WORK TO BE COMPLETED
Look for the line containing "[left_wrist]" in the listing below. Retype that line and every subsequent line through the last one, and only those.

COLLECTED DATA
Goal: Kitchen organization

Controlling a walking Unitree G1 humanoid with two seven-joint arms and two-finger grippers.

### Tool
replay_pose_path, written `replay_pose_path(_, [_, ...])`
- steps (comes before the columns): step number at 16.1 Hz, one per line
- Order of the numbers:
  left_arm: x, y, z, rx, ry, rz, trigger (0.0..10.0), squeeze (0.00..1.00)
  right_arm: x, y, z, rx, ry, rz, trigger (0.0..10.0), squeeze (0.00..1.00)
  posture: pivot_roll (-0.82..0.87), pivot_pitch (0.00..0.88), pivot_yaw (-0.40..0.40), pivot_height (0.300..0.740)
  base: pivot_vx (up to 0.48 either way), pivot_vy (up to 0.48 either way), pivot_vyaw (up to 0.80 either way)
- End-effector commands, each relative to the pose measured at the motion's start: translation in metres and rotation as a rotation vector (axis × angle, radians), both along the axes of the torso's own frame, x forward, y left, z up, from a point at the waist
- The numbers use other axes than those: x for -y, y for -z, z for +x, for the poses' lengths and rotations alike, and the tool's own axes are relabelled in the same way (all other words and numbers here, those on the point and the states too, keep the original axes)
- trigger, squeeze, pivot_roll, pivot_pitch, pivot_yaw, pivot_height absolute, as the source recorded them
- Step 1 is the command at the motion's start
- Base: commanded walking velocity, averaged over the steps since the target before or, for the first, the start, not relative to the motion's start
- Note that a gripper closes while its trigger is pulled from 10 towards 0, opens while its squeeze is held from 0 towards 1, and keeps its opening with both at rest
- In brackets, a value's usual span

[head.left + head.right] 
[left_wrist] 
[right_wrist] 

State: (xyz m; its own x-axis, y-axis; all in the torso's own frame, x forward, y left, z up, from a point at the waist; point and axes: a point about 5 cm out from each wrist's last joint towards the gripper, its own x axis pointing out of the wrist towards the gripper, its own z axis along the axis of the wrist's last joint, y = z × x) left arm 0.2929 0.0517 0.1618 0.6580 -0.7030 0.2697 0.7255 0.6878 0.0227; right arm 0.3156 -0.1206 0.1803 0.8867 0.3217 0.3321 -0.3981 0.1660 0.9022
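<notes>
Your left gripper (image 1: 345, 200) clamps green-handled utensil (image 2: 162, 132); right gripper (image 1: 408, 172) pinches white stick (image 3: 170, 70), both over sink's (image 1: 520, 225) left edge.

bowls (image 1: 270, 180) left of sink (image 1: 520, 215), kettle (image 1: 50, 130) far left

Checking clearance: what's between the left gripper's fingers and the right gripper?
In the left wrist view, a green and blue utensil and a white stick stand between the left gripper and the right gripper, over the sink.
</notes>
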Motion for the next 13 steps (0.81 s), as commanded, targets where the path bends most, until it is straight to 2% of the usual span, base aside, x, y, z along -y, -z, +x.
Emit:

EXERCISE ANSWER
[left_wrist] 
[right_wrist] 

State: (xyz m; its own x-axis, y-axis; all in the torso's own frame, x forward, y left, z up, from a point at the waist; point and axes: a point about 5 cm out from each wrist's last joint towards the gripper, its own x axis pointing out of the wrist towards the gripper, its own z axis along the axis of the wrist's last joint, y = z × x) left arm 0.2929 0.0517 0.1618 0.6580 -0.7030 0.2697 0.7255 0.6878 0.0227; right arm 0.3156 -0.1206 0.1803 0.8867 0.3217 0.3321 -0.3981 0.1660 0.9022
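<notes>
Your left gripper (image 1: 345, 200) clamps green-handled utensil (image 2: 162, 132); right gripper (image 1: 408, 172) pinches white stick (image 3: 170, 70), both over sink's (image 1: 520, 225) left edge.

bowls (image 1: 270, 180) left of sink (image 1: 520, 215), kettle (image 1: 50, 130) far left

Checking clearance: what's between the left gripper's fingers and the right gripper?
In the left wrist view, a green and blue utensil and a white stick stand between the left gripper and the right gripper, over the sink.
</notes>
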Motion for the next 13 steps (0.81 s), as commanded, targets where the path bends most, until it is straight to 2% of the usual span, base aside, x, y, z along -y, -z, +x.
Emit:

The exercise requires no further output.